По своей несчастной привычке я сразу принялся думать: отчего бывают такие люди, как с ними живут другие, какая у него жена — заплаканная, должно быть, в черном платке… Все время, наверное, выносят и выносят из его дома покойников, и все самых близких, самых дорогих для него людей. «Ну, ладно, — подумал я, как только увидел его здесь снова, — идем не на свадьбу, грусти, пожалуй, по своей женушке в черном платке, но тогда, до войны, в пекарне своей, о чем тосковал ты? Разве можно было тосковать до войны?!»
Разные, разные люди. И разную память хранишь о них.
Без доброй улыбки, без теплого чувства там, глубоко в душе, не вспоминаю я белесенького паренька, единственного из нас в солдатской гимнастерке и ватнике. Он был из госпиталя. Горел молоденький солдат мечтой стать изобретателем и, кажется, об этом только и говорил. Весело, уверенно, будто долго собирался жить.
Когда его спрашивали: «А что ты все-таки изобретать будешь?» — он только посмеивался: «Не все ли равно!»
А однажды, нечаянно, одарил меня счастливой мыслью. Он сказал:
— Я ведь в душе майор.
Улыбнулся я, помню, тогда как нелепости, но не забыл.
Сколько раз потом, в другой, мирной жизни терпел я жестокие поражения и бывал разжалован в никакие, но опять и опять производил себя в майоры… и жил достойно.
А милого мальчика нет, конечно, в живых.
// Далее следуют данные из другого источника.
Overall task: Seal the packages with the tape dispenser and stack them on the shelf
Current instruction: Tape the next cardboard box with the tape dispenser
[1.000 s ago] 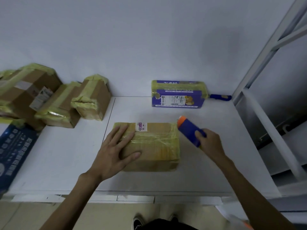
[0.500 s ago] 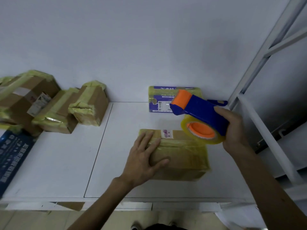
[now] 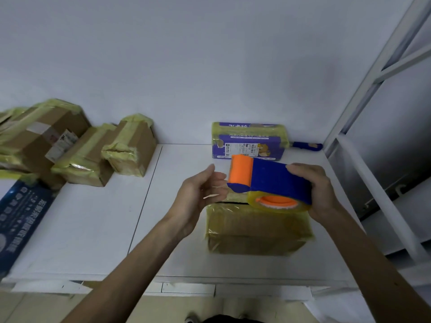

Если из ста возвращались трое…
МОЙ НАПАРНИК
то было в запасном полку. Однажды меня назначили напарником к возчику полковой бани. Мой напарник мне сразу понравился. Легко было с ним, хотя люди мы оказались очень разные. Я человек легкомысленный, ветреный, а он степенный. Колхозник откуда-то с Поволжья, пятеро детей у него. Это запомнилось.Был он ростом невысок, а силен. Лицо с пшеничными усами всегда свежее, будто вот-вот, сию минуту, холодной водой умылся. Глаза спокойные, добрые, и все-то он ими помаргивал.
Меня поразили его руки, огромные коричневые ручищи с толстыми кривоватыми пальцами. Где-то я слыхал: «раздавленные работой руки». Неправильно, нехорошо. Никакая работа не раздавит рук. От нее они только умнее и крепче.
И впрямь, у моего напарника вожжи текли между пальцами как шелковинки.
Мы рубили в станице акации. Те, что растут возле хат, вдоль плетней и под окнами. Ну, кто другой рубил бы и возил, а напарник мой — нет. Он прежде в хату войдет, пилотку снимет, объяснит терпеливо, как и что, и кто велел, и кому дрова. О сынах поспрашивает искренне, и хозяйкину воркотню, а то и крик со слезой — все участливо выслушает.
Глазами совестливо помаргивает, самосадом дымит, а дым рукой, будто в горсть, ловит и вежливо убирает за спину.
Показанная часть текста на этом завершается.